Task to complete:
Beginning with the first line of the data below, extract each line up to and including the one containing "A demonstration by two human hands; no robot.". Copy them exactly and add nothing.
◆ ◆ ◆ ◆ ◆ ◆ ◆
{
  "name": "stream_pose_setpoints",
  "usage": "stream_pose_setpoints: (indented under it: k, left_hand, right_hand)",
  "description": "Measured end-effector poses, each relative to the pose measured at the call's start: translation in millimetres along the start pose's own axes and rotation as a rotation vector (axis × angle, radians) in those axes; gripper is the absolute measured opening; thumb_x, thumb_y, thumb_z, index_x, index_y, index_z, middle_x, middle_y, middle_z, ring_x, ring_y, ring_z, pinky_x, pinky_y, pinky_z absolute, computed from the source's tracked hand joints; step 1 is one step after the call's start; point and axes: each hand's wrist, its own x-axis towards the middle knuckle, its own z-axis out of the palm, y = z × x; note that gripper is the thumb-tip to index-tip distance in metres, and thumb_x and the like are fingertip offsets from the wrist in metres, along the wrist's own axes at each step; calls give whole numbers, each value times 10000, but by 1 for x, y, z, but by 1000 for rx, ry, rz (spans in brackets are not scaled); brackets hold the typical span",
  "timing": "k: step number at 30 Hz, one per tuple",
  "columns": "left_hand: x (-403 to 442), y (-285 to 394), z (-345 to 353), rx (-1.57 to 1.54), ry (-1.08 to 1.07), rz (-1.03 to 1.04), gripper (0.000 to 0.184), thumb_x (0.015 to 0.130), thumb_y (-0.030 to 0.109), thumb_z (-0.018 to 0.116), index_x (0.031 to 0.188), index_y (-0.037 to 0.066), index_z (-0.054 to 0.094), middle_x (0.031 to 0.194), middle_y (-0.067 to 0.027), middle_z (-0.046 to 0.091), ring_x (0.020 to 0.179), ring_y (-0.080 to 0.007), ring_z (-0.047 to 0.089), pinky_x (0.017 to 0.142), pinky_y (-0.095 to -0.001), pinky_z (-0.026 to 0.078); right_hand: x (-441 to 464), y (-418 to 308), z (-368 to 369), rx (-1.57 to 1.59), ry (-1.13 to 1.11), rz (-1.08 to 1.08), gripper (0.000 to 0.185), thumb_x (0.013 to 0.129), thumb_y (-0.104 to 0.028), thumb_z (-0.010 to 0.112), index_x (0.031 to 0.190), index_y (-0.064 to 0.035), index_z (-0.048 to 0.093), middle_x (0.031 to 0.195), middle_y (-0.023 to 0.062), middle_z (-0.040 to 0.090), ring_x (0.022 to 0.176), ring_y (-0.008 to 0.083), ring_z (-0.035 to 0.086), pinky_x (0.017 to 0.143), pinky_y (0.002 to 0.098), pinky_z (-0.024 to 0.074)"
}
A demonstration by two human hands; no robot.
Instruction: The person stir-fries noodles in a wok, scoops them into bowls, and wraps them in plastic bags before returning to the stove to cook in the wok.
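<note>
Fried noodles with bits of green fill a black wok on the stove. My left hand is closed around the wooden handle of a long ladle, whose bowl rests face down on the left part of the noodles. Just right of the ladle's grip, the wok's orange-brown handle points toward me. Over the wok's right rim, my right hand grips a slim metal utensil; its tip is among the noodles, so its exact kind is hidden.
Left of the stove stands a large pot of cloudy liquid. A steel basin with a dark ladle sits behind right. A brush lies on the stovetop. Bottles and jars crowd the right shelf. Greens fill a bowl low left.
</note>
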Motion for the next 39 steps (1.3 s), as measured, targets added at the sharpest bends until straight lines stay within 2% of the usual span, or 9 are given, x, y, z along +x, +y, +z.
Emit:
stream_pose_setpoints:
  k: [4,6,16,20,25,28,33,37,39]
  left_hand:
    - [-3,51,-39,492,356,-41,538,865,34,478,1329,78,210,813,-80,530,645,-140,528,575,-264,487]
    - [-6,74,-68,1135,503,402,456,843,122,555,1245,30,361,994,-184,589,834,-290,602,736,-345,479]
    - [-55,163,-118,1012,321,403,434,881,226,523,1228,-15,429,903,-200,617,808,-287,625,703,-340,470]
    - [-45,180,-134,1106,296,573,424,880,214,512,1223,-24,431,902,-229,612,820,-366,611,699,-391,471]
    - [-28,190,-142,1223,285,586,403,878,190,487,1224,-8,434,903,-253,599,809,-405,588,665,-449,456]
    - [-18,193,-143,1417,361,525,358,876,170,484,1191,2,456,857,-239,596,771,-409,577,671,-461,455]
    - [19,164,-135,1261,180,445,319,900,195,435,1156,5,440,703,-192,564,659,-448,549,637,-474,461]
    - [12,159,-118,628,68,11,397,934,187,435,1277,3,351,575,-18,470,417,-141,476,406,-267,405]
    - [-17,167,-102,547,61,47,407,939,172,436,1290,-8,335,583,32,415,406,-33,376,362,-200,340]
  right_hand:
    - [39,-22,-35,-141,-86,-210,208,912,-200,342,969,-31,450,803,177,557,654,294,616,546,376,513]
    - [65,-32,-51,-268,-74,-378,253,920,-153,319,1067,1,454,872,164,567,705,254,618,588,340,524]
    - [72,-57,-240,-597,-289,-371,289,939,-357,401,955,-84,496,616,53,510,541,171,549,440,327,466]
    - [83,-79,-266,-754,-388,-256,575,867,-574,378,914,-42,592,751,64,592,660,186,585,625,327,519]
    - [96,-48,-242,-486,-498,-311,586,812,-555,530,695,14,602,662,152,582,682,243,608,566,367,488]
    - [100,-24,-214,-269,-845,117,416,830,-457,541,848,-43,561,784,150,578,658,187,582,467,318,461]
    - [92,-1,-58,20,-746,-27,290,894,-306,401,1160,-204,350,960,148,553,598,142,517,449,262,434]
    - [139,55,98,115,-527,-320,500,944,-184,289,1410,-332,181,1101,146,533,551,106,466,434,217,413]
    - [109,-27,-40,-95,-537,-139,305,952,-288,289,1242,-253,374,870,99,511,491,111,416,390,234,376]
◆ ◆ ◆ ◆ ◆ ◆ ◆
Task response:
{
  "name": "stream_pose_setpoints",
  "usage": "stream_pose_setpoints: (indented under it: k, left_hand, right_hand)",
  "description": "Measured end-effector poses, each relative to the pose measured at the call's start: translation in millimetres along the start pose's own axes and rotation as a rotation vector (axis × angle, radians) in those axes; gripper is the absolute measured opening; thumb_x, thumb_y, thumb_z, index_x, index_y, index_z, middle_x, middle_y, middle_z, ring_x, ring_y, ring_z, pinky_x, pinky_y, pinky_z absolute, computed from the source's tracked hand joints; step 1 is one step after the call's start; point and axes: each hand's wrist, its own x-axis towards the middle knuckle, its own z-axis out of the palm, y = z × x; note that gripper is the thumb-tip to index-tip distance in metres, and thumb_x and the like are fingertip offsets from the wrist in metres, along the wrist's own axes at each step; calls give whole numbers, each value times 10000, but by 1 for x, y, z, but by 1000 for rx, ry, rz (spans in brackets are not scaled); brackets hold the typical span",
  "timing": "k: step number at 30 Hz, one per tuple",
  "columns": "left_hand: x (-403 to 442), y (-285 to 394), z (-345 to 353), rx (-1.57 to 1.54), ry (-1.08 to 1.07), rz (-1.03 to 1.04), gripper (0.000 to 0.184), thumb_x (0.015 to 0.130), thumb_y (-0.030 to 0.109), thumb_z (-0.018 to 0.116), index_x (0.031 to 0.188), index_y (-0.037 to 0.066), index_z (-0.054 to 0.094), middle_x (0.031 to 0.194), middle_y (-0.067 to 0.027), middle_z (-0.046 to 0.091), ring_x (0.020 to 0.179), ring_y (-0.080 to 0.007), ring_z (-0.047 to 0.089), pinky_x (0.017 to 0.142), pinky_y (-0.095 to -0.001), pinky_z (-0.026 to 0.078); right_hand: x (-441 to 464), y (-418 to 308), z (-368 to 369), rx (-1.57 to 1.59), ry (-1.13 to 1.11), rz (-1.08 to 1.08), gripper (0.000 to 0.185), thumb_x (0.013 to 0.129), thumb_y (-0.104 to 0.028), thumb_z (-0.010 to 0.112), index_x (0.031 to 0.190), index_y (-0.064 to 0.035), index_z (-0.048 to 0.093), middle_x (0.031 to 0.195), middle_y (-0.023 to 0.062), middle_z (-0.040 to 0.090), ring_x (0.022 to 0.176), ring_y (-0.008 to 0.083), ring_z (-0.035 to 0.086), pinky_x (0.017 to 0.143), pinky_y (0.002 to 0.098), pinky_z (-0.024 to 0.074)"
}
A demonstration by two human hands; no robot.

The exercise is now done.